Under RCRA 3006(b), EPA grants a State's application for authorization as long as the State meets the criteria required by RCRA. It would thus be inconsistent with applicable law for EPA, when it reviews a State authorization application, to require the use of any particular voluntary consensus standard in place of another standard that otherwise satisfies the requirements of RCRA. Thus, the requirements of section 12(d) of the National Technology Transfer andAdvancement Act of 1995 (15 U.S.C. 272 note) do not apply. As required by section 3 of Executive Order 12988 (61 FR 4729, February 7, 1996), in issuing this rule, EPA has taken the necessary steps to eliminate drafting errors and ambiguity, minimize potential litigation, and provide a clear legal standard for affected conduct. EPA has complied with Executive Order 12630 (53 FR 8859, March 15, 1988) by examining the takings implications of the rule in accordance with the “Attorney General's Supplemental Guidelines for the Evaluation of Risk and Avoidance of Unanticipated Takings” issued under the executive order. This rule does not impose an information collection burden under the provisions of the Paperwork Reduction Act of 1995 (44 U.S.C. 3501et seq.).

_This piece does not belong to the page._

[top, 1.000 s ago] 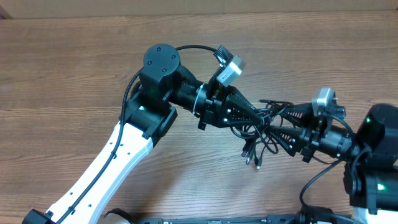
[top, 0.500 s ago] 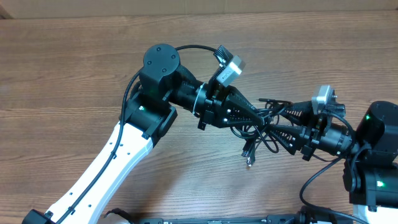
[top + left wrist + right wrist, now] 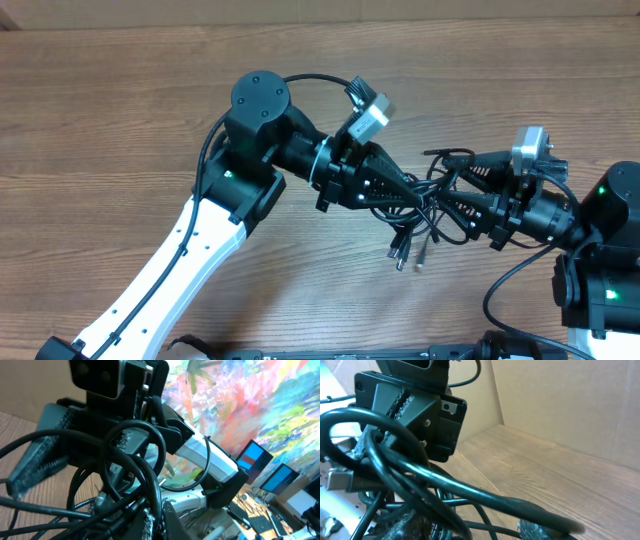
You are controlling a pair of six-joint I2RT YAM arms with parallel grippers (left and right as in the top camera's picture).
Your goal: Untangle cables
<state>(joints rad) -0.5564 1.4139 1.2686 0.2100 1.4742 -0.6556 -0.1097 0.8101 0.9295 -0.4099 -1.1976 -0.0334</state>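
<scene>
Cables (image 3: 430, 205) are bunched in a black knot right at the tip of the left gripper (image 3: 418, 190), whose jaws are clenched on several strands. It reaches into the knot from 10 o'clock. From 3 o'clock the right gripper (image 3: 443, 192) meets the same knot. Its fingers stand apart with cords running between them, and whether they pinch any cannot be told. In the overhead view the tangle sits at 3 o'clock from the middle, above the wooden table (image 3: 120, 120). One loop arches out toward 1 o'clock, and the plug ends (image 3: 402, 258) dangle toward 7 o'clock. Both wrist views show thick dark loops crossing close before the lens.
</scene>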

The Congressional Review Act, 5 U.S.C. 801et seq., as added by the Small Business Regulatory Enforcement Fairness Act of 1996, generally provides that before a rule may take effect, the agency promulgating the rule must submit a rule report, which includes a copy of the rule, to each House of the Congress and to the Comptroller General of the United States. EPA will submit a report containing this document and other required information to the U.S. Senate, the U.S. House of Representatives, and the Comptroller General of the United States prior to publication in the Federal Register. A major rule cannot take effect until 60 days after it is published in the Federal Register. This action is not a “major rule” as defined by 5 U.S.C. 804(2). This action will be effective January 16, 2001.
List of subjects in 40 cfr part 271 ↑
Environmental protection, Administrative practice and procedure, Confidential business information, Hazardous waste, Hazardous waste transportation, Indian lands, Intergovernmental relations, Penalties, Reporting and recordkeeping requirements.
This action is issued under the authority of sections 2002(a), 3006 and 7004(b) of the Solid Waste Disposal Act as amended 42 U.S.C. 6912(a), 6926, 6974(b).Dated: October 5, 2000. William P. Yellowtail, Regional Administrator, Region VIII.